On 19 May 2022, the Supreme Court announced that the trial for the crime of serious disobedience to authority would take place on 28 September of that same year and that she could testify in Catalan, as she had previously tendered. In response, Reguant assured on his twitter account that he would persist in working on "self-determination, independence and social justice for everyone" and that "neither partial justice, nor fascism, nor espionage will divert us from our goals". Also, CUP denounced that it was a "political trial" which meant "a flagrant violation of ideological freedom and conscience". In statements, CUP's deputy Xavier Pellicer expressed his disagreement with the trial and called it "another strategy to criminalize antifascist and independence ideologies". Specifically, he stated that Reguant "wanted to highlight the anomaly of the presence of Vox as a popular accusation against the right to self-determination", in addition to "denouncing the collusion between the far-right and the judicial Spanish apparatus", making it clear that "the State spies on us, disables us, retaliates..., and now also allows Reguant to face another political trial".

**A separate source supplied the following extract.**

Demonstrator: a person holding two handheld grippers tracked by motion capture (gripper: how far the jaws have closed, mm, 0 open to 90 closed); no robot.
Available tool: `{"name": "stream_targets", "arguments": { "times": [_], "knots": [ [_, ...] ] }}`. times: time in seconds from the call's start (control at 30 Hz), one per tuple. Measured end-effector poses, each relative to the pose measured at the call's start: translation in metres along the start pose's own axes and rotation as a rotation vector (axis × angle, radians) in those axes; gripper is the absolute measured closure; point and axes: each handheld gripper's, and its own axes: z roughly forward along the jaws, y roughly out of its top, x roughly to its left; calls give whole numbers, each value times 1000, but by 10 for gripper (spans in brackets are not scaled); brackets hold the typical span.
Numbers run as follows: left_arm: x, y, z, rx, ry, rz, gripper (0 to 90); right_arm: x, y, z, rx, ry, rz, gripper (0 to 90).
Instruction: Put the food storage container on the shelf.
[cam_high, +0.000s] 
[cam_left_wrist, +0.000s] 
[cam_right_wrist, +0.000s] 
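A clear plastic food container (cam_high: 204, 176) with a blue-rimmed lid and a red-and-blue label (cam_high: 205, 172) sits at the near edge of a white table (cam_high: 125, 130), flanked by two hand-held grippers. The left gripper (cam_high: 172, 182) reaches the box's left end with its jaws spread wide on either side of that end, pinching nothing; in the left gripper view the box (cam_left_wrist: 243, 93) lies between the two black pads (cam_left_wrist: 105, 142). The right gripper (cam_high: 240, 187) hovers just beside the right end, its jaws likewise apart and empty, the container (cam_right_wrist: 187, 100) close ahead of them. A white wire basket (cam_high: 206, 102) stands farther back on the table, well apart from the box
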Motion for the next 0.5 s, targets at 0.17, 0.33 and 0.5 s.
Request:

On 29 August 2022, in an interview just one month before the trial, she expressed no fear about disqualification because she knew it was a reality, that she "didn't expect much" from the trial and reinforced her position by assuring that "the decision was good and necessary, because it was necessary to point out the fascism that became visible with Vox as a particular accusation". On 7 October 2022, during the trial, the Supreme Prosecutor's Office reduced the request to a sentence of 4 months in prison and 4 months of disqualification from passive suffrage. Nevertheless, the Criminal Chamber of the Supreme Court convicted her with a fine of 13,500 euros for committing serious disobedience, after not having responded to Vox during the trial of Catalonia independence leaders, but did not disqualify her from the position of deputy of the Parliament of Catalonia. Two months later, on 7 December 2022, Reguant's defense presented a recurso de amparo to the Constitutional Court of Spain with the argument that fundamental rights had been violated such as the effective judicial protection, the presumption of innocence, the criminal legality, the freedom of expression, the freedom of ideology and the freedom of conscience. Finally, on 12 December 2022, the support committee organized an end-of-campaign event called "The judicial protection of the extreme right" at the University of Barcelona, which was participated by Eulàlia Reguant and Antonio Baños. The event was attended by the spokespersons of ERC's parliamentary group, Marta Vilalta and Jordi Orobitg, and the president of Òmnium Cultural, Xavier Antich. The presence of representatives of Junts and the Catalan National Assembly was also planned but, due to last-minute issues, they were absent.

However, finally, on 7 March 2023 she paid the fine of 13.500 euros and was freed from criminal liability for disobedience.